• [Problem statement]
Write out the data exactly, keeping every line.

• [Stored data]
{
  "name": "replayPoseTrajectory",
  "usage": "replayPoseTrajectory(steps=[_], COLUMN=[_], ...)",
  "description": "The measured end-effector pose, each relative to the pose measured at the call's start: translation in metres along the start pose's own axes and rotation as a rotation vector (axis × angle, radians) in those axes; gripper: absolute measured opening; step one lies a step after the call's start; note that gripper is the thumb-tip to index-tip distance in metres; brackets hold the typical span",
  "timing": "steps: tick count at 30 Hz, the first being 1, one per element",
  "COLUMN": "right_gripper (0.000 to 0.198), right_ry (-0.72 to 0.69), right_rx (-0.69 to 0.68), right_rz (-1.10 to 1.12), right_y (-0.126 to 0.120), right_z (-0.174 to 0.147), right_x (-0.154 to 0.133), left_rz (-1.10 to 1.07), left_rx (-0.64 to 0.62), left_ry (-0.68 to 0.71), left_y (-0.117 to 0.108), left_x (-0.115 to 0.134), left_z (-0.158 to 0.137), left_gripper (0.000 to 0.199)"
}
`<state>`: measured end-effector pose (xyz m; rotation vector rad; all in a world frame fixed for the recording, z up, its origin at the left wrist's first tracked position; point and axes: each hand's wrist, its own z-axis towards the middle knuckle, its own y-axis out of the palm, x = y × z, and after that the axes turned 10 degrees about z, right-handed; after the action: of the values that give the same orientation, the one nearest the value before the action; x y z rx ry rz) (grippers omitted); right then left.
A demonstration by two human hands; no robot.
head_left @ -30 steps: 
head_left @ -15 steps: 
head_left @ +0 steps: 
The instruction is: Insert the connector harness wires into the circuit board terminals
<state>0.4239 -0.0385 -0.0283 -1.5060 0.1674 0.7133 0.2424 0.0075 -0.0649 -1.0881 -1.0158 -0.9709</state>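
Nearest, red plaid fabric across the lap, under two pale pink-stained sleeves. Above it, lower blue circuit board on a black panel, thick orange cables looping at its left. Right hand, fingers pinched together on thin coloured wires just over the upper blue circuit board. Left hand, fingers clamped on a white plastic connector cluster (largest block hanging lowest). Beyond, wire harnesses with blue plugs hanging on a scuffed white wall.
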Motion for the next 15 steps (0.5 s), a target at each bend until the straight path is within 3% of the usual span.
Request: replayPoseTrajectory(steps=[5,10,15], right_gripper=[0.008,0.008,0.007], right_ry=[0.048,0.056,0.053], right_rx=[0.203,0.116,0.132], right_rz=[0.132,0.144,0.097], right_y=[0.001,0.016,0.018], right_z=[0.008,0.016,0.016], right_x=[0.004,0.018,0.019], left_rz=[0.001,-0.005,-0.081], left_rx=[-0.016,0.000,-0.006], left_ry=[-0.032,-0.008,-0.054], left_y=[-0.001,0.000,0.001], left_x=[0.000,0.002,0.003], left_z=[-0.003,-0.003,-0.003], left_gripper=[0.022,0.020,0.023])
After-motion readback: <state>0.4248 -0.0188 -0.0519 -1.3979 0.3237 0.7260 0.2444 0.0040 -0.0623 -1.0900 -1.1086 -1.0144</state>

• [Solution]
{
  "name": "replayPoseTrajectory",
  "usage": "replayPoseTrajectory(steps=[_], COLUMN=[_], ...)",
  "description": "The measured end-effector pose, each relative to the pose measured at the call's start: translation in metres along the start pose's own axes and rotation as a rotation vector (axis × angle, radians) in those axes; gripper: absolute measured opening; step one lies a step after the call's start; note that gripper is the thumb-tip to index-tip distance in metres; brackets hold the typical span",
  "timing": "steps: tick count at 30 Hz, the first being 1, one per element",
  "COLUMN": "right_gripper (0.000 to 0.198), right_ry (-0.72 to 0.69), right_rx (-0.69 to 0.68), right_rz (-1.10 to 1.12), right_y (-0.126 to 0.120), right_z (-0.174 to 0.147), right_x (-0.154 to 0.133), left_rz (-1.10 to 1.07), left_rx (-0.64 to 0.62), left_ry (-0.68 to 0.71), left_y (-0.117 to 0.108), left_x (-0.115 to 0.134), left_z (-0.158 to 0.137), left_gripper (0.000 to 0.199)"
}
`<state>`: measured end-effector pose (xyz m; rotation vector rad; all in a world frame fixed for the recording, z up, its origin at the left wrist's first tracked position; point and axes: each hand's wrist, its own z-axis towards the middle knuckle, its own y-axis out of the palm, x = y × z, and after that the axes turned 10 degrees about z, right-handed; after the action: of the values that give the same orientation, the one nearest the value before the action; x y z rx ry rz) (grippers omitted); right then left.
A demonstration by two human hands; no robot.
head_left @ -30 steps: 
head_left @ -15 steps: 
head_left @ +0 steps: 
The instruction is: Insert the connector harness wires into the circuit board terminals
<state>0.4239 -0.0385 -0.0283 -1.5060 0.1674 0.7133 0.2424 0.0075 -0.0649 -1.0881 -1.0158 -0.9709</state>
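Nearest, red plaid fabric across the lap, under two pale pink-stained sleeves. Above it, lower blue circuit board on a black panel, thick orange cables looping at its left. Right hand, fingers pinched together on thin coloured wires just over the upper blue circuit board. Left hand, fingers clamped on a white plastic connector cluster (largest block hanging lowest). Beyond, wire harnesses with blue plugs hanging on a scuffed white wall.
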Motion for the next 15 steps (0.5 s), a target at each bend until the straight path is within 3% of the usual span.
Request: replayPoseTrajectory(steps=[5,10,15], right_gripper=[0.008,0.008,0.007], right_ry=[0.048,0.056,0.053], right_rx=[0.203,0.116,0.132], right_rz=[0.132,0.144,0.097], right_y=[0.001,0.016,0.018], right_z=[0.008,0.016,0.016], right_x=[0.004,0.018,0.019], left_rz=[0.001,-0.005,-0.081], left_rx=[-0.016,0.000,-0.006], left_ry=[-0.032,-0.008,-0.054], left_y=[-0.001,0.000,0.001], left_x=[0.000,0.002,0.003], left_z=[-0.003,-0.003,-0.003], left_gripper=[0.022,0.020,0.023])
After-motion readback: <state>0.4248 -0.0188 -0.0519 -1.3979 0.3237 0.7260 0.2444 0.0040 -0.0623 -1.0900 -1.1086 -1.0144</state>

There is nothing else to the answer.